Karbach Brewing was tasked with a common challenge. They are expanding to a new region and targeting a non-traditional consumer. There was no precedent, and therefore their intuition was limited. Purchasing the data on this consumer was expensive and there was not a lot of useful data to be found. The CMO needed to create a marketing strategy and budget, placing bets on where his dollars will result in the best returns. He had several key questions around event marketing, a primary strategy for the company:

  • Am I spending my event marketing dollars wisely?
  • Which events should I spend my event marketing dollars on?
  • What are my consumer and competitor behavior and preferences?

Historically, event marketing was proving to be very effective, but finding the right customer at the right event for this new initiative would be like throwing darts blindfolded. Data and social graphs turned out to be the key.

Unstructured social media data is a wealth of intelligence for all consumer brands. Social media is where we express ourselves, connect with family and influencers, follow interests, and hop on new trends. Brands learn a lot from their followers, but you can learn a lot from those who don’t. And how do you anticipate who would be a follower? A social graph draws an edge between you and the people, places, and things you interact with online.

Social Graph

A graph helps you understand how people are connected to their attitudes, behaviors, and one another. For example a graph may inform you that your followers also like motorcycles, Converse, Stage Coach, fine dining, and follow Taylor Swift. If you wanted to find new customers, you could use the social graph of your followers to their connections and correlate others who have similar characteristics.

For our client, we developed a graph database built on a proprietary data set of similar companies, local competitors, events, and social media accounts to understand consumer and competitor behavior and preferences.

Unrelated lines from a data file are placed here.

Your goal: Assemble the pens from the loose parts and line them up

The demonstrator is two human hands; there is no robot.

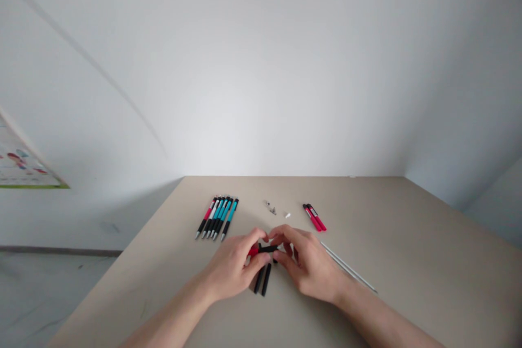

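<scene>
My left hand point(234, 263) pinches a red and black pen barrel point(268, 249) held level just above the table; its red part is mostly covered by the fingers. My right hand point(304, 258) is closed at the black end of the same barrel, with something small and whitish showing at its fingertips, too small to name. Below and between the hands lie black pen grips point(263, 280), partly hidden. Thin light refills point(350, 267) lie beside my right wrist, running under the forearm.
Assembled pens point(218, 218) in red, white and teal lie in a row at left. Small metal pieces point(273, 210) and white bits point(287, 215) lie beyond the hands. Two red barrels with black ends point(315, 217) are at right. A wall point(293, 92) borders the tan table point(408, 239).
</scene>
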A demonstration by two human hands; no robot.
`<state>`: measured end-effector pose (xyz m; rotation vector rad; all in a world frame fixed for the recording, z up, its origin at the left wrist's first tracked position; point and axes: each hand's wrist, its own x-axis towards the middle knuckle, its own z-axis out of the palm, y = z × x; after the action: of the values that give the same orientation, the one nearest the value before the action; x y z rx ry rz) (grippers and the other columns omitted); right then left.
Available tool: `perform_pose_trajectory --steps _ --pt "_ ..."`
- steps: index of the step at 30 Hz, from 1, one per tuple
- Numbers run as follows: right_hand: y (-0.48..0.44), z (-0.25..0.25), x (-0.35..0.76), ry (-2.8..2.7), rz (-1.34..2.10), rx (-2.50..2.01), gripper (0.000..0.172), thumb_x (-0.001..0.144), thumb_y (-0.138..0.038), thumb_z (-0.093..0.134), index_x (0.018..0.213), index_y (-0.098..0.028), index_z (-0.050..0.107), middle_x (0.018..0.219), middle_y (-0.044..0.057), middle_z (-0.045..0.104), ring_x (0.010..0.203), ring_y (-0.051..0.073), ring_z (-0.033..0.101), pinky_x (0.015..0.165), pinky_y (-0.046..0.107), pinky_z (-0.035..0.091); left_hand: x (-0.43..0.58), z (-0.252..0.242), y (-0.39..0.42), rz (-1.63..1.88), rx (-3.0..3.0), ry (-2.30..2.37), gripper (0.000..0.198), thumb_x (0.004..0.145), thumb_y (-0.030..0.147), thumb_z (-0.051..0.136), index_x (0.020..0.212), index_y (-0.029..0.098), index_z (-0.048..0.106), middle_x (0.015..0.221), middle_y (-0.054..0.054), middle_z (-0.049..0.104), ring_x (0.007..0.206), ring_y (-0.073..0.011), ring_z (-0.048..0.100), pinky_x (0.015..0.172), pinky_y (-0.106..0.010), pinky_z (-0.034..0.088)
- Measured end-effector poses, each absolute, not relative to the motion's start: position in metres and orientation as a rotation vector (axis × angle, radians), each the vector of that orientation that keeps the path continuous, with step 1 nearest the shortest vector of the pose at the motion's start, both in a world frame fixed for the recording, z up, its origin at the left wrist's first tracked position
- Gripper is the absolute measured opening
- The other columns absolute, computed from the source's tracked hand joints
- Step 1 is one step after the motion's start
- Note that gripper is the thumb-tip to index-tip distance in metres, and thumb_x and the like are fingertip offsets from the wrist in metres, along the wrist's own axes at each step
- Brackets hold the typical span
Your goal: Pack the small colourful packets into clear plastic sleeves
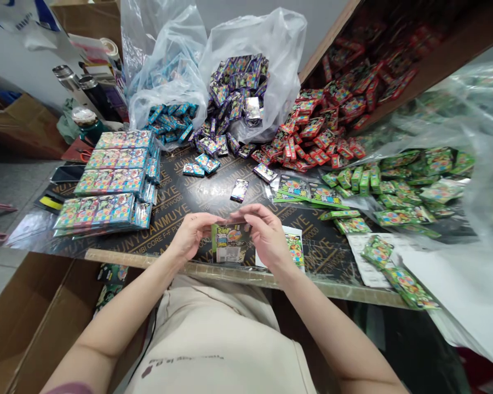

The proprietary customer social data set we created included:

Local Competitors

  • 761 local competitor handles, pulling larger national brands down to local brands in the seven state region they were targeting

Events

  • 835 Twitter handles from all events in the seven states

Users & Relationships

  • 6 million Twitter users that are followers of the events and/or competitors
  • 11 million ‘following’ relationships from these 6 million Twitter users

We analyzed some of the data using a technique called Jaccard Similarity. It’s a measure of similarity for the two sets of data, with a range from 0% to 100%. The higher the percentage, the more similar the two populations.

Jaccard Similarity

The data sets and analysis allowed us to understand which new regional events were most like the ones favored by current consumers in other states. These events would be the best place to spend their event marketing dollars. Lastly, our team built an interactive Consumer Social Graph Insights tool that Karbach can interrogate for quantitative answers to a myriad of marketing related questions.S

ocial data provided a path forward to reaching a new consumer and market. Data was the first step. By understanding how social data is closely connected to other people and behaviors, insights start to emerge. A social graph and similarly analysis provided concrete answers to an important marketing question; where do I spend my money to maximize return?